TrajAudit: Automated Failure Diagnosis for Agentic Coding Systems

Published 26 May 2026 in cs.SE | (2605.26563v1)

Abstract: Agentic systems have been widely studied to automate software engineering jobs such as bug fixing. As these systems increasingly tackle complex tasks, understanding where and why they fail becomes essential for iterative refinement and operational reliability. Existing automated failure diagnosis approaches leverage task execution trajectories, yet their effectiveness degrades substantially as trajectory length and complexity increase. For repository-level coding tasks specifically, trajectories are laden with noise, such as redundant program structure and verbose code context. Moreover, these trajectories are very long, while long-context reasoning remains a known weakness of LLMs. To address these two challenges, we propose TrajAudit, the first failure diagnosis framework for repository-level coding trajectories. TrajAudit employs an investigator agent supported by two modules: one filters failure-irrelevant information through pattern matching and keyword detection, and the other generates a preliminary diagnosis from test failure reports as prior knowledge, helping the agent handle noisy long contexts.
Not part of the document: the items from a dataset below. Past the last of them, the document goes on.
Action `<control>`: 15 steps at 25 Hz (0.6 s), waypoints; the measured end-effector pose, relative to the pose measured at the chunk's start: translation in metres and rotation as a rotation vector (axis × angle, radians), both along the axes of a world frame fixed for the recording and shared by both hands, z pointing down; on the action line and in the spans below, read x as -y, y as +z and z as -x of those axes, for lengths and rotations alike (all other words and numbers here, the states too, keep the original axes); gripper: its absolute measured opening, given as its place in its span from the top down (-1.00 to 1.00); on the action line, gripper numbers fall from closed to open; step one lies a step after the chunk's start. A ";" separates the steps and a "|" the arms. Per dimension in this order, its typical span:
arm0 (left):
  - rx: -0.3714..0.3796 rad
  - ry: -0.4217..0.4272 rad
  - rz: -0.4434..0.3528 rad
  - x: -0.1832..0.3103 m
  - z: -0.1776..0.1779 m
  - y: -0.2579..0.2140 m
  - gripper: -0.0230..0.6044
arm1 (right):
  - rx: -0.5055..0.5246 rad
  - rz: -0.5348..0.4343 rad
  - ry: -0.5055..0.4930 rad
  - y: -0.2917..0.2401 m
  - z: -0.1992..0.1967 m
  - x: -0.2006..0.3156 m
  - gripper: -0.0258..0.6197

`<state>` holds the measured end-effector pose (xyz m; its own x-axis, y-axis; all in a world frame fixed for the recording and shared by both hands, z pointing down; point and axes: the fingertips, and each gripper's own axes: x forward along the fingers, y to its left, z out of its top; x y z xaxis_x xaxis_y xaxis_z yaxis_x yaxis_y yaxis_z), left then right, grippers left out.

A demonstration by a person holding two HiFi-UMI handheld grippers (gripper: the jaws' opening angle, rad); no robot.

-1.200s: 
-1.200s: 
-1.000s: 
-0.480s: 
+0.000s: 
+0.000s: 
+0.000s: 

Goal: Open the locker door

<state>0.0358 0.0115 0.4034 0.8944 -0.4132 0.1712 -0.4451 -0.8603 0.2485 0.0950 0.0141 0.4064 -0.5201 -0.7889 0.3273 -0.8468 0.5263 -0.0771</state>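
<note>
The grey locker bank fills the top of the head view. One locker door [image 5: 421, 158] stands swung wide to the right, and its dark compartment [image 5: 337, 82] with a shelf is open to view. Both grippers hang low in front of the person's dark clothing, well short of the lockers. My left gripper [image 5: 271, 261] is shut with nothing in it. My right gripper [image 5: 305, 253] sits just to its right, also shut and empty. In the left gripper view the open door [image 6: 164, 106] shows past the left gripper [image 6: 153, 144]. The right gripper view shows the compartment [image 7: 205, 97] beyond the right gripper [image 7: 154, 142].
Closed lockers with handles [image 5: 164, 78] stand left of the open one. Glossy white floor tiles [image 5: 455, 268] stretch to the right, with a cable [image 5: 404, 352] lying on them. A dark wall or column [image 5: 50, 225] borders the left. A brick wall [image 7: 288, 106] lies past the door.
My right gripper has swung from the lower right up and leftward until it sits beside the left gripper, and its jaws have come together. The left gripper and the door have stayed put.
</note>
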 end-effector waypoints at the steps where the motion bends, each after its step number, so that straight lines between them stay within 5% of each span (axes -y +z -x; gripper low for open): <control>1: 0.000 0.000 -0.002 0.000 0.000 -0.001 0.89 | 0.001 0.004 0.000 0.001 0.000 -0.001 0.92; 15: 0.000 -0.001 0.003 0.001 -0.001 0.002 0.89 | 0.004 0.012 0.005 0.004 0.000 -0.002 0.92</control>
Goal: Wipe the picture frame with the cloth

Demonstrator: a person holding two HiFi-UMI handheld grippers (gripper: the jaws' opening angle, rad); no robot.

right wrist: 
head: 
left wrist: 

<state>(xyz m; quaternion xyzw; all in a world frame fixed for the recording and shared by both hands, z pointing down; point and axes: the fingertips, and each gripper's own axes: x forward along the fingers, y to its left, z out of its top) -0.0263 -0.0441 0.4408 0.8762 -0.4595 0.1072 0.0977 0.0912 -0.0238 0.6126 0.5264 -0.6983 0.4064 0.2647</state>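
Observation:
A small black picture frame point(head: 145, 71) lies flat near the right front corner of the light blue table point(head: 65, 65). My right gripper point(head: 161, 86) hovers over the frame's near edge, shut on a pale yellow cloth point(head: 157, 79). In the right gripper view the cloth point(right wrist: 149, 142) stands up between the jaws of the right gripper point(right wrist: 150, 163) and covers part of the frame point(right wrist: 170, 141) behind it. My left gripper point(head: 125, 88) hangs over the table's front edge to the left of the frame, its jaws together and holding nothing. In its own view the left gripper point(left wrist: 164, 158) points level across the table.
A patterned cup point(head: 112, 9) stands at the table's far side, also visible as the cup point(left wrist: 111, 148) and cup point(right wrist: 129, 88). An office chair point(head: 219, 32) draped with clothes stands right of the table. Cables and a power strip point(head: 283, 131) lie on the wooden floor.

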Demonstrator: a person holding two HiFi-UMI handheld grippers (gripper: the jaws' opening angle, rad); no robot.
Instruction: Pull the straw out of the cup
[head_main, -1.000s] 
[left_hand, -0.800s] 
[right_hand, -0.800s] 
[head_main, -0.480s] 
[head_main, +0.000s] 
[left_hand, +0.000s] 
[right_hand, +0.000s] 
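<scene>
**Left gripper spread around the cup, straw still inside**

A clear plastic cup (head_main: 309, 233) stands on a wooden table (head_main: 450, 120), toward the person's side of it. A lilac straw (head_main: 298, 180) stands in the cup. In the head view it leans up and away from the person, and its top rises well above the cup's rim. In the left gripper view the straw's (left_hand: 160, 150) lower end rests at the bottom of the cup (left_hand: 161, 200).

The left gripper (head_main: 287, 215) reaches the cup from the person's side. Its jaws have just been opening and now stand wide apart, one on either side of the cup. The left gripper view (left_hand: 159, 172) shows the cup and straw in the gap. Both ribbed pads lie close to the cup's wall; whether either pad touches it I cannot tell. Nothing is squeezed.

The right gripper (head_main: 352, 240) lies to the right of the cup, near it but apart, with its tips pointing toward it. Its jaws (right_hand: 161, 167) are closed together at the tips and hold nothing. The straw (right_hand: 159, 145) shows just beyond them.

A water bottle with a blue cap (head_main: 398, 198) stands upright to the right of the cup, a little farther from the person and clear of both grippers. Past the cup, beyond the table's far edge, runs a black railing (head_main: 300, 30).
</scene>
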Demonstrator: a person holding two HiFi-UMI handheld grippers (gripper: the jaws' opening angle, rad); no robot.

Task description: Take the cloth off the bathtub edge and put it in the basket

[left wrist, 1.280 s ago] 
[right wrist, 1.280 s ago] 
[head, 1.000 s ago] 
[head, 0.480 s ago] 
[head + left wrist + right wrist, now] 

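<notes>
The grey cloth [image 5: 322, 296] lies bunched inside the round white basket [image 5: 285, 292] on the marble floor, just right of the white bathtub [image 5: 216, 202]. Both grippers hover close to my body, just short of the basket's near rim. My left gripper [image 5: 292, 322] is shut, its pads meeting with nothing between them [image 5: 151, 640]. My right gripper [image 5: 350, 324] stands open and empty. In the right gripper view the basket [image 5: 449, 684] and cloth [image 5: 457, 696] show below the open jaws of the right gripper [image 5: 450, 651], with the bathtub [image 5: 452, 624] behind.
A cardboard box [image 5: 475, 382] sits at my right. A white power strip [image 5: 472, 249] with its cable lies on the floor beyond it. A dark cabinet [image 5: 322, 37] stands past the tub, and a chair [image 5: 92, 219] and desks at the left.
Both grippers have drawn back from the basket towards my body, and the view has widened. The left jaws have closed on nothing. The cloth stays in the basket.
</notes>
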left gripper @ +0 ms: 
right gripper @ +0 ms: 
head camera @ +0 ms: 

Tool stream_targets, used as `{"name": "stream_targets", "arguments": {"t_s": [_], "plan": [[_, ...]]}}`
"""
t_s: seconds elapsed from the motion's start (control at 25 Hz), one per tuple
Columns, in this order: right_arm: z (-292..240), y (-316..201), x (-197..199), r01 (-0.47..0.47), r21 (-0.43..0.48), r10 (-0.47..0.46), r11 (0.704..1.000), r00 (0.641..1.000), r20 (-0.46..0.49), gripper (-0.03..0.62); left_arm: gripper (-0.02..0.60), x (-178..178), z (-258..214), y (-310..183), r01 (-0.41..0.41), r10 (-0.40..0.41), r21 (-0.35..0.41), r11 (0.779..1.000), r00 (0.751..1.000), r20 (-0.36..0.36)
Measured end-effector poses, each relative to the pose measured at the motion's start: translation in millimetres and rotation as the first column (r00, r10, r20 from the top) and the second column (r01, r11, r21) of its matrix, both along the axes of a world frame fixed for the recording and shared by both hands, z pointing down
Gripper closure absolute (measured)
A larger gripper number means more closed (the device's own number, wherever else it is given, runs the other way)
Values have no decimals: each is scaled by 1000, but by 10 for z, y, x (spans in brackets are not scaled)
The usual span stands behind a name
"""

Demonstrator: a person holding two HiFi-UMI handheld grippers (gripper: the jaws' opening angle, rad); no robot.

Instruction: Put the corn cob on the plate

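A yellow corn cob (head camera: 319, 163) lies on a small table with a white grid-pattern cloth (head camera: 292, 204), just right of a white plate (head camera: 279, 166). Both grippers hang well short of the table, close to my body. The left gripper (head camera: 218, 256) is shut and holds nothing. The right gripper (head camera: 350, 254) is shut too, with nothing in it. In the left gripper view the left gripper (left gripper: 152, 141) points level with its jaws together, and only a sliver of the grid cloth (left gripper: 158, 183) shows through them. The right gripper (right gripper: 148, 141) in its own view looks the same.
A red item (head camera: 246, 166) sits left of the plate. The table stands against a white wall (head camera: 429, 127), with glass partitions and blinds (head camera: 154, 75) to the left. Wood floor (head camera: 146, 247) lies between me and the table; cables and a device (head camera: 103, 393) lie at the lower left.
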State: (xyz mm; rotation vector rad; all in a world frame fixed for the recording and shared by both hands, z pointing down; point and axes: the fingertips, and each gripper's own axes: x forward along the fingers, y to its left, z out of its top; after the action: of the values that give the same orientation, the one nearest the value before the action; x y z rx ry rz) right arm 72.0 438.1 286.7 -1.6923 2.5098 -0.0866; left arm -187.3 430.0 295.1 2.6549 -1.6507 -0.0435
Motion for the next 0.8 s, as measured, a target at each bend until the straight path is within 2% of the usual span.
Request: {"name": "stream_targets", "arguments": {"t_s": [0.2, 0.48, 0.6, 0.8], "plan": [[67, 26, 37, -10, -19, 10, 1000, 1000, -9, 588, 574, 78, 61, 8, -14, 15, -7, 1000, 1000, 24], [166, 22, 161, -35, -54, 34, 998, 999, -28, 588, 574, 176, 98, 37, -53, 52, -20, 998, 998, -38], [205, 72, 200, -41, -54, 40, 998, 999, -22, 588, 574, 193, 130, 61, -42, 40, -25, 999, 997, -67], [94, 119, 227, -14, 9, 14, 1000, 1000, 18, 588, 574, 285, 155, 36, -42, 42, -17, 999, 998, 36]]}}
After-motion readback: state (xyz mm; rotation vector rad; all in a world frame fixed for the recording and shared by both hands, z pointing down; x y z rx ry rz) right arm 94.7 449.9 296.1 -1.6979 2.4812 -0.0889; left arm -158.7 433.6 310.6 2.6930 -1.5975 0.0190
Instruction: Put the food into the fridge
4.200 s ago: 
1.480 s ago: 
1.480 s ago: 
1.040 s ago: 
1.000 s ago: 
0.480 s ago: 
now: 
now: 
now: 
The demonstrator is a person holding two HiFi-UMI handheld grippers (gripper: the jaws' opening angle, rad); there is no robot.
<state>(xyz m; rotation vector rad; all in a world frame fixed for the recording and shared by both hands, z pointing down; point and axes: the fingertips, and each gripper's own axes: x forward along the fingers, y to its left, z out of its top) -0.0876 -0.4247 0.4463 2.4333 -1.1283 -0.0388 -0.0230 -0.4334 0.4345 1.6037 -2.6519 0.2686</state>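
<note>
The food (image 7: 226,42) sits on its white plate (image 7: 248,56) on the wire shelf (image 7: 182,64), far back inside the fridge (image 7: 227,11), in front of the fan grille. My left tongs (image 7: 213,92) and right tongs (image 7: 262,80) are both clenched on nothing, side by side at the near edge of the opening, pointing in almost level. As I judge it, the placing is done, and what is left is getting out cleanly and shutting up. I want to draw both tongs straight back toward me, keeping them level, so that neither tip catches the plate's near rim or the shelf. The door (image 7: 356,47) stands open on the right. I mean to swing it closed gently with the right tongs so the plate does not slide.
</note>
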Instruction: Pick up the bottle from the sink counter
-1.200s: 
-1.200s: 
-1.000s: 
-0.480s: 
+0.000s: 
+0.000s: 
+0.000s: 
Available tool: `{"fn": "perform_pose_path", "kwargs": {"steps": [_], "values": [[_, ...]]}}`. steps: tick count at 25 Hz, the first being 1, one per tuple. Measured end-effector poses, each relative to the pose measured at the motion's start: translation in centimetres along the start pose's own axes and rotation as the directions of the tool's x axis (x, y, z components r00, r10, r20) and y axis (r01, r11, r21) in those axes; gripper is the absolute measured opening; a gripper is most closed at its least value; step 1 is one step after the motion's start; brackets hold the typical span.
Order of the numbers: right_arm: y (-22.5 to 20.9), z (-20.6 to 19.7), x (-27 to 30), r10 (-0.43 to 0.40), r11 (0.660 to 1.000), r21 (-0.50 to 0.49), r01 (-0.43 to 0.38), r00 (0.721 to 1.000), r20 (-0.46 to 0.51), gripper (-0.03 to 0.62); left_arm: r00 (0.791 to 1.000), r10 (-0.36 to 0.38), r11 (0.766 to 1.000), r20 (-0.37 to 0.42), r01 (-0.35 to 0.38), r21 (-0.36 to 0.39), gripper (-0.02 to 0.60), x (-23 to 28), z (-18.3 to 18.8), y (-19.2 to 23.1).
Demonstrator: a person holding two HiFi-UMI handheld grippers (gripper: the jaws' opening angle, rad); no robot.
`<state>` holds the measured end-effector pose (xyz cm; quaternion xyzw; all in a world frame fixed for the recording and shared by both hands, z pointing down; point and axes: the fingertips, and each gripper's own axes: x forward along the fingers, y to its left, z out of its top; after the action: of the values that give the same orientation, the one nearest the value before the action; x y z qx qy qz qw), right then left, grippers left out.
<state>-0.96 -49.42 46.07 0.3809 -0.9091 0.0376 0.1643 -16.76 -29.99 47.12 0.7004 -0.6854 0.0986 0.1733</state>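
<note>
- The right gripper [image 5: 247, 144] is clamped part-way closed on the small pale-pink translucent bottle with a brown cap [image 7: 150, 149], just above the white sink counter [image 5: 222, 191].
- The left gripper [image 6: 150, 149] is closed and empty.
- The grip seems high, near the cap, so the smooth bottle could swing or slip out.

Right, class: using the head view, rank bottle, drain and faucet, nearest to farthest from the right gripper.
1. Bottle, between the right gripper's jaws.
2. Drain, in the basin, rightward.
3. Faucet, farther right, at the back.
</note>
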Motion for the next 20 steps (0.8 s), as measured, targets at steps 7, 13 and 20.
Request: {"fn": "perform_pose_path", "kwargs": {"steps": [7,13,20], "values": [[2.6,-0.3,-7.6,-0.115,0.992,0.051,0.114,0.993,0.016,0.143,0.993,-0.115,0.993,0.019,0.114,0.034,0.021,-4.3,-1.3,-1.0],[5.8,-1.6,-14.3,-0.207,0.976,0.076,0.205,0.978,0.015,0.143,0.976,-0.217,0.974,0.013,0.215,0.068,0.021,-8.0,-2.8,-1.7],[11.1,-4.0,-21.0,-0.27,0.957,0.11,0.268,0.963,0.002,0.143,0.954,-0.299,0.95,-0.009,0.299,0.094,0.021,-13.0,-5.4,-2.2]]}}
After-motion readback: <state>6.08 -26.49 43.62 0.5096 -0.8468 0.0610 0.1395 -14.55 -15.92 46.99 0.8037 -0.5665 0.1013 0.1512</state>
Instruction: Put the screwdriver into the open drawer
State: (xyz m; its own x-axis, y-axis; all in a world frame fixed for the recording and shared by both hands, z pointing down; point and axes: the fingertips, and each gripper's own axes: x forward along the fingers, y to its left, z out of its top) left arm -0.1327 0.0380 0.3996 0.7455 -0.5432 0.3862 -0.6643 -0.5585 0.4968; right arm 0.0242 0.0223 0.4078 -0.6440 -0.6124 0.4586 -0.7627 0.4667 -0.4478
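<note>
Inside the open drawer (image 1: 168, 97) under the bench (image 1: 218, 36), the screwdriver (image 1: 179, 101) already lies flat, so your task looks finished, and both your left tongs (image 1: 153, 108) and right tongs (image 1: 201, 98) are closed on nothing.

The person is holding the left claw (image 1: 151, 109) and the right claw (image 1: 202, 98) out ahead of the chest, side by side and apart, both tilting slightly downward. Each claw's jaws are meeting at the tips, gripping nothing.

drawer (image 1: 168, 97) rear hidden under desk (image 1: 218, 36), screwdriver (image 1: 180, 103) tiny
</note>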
The investigator agent can further invoke tools to retrieve filtered content on demand, ensuring that critical information is preserved while noise is minimized. We also introduce RootSE, a benchmark of 93 real-world agentic failure instances sourced from software maintenance tasks, representing the most complex trajectory diagnosis benchmark to date. Experiments on RootSE show that TrajAudit outperforms all existing baselines by over 24.4 percentage points in localization accuracy, while reducing token consumption by at least 18%, demonstrating its practical effectiveness. We hope this work draws community attention to failure management in agentic software engineering and provides a foundational resource for future research.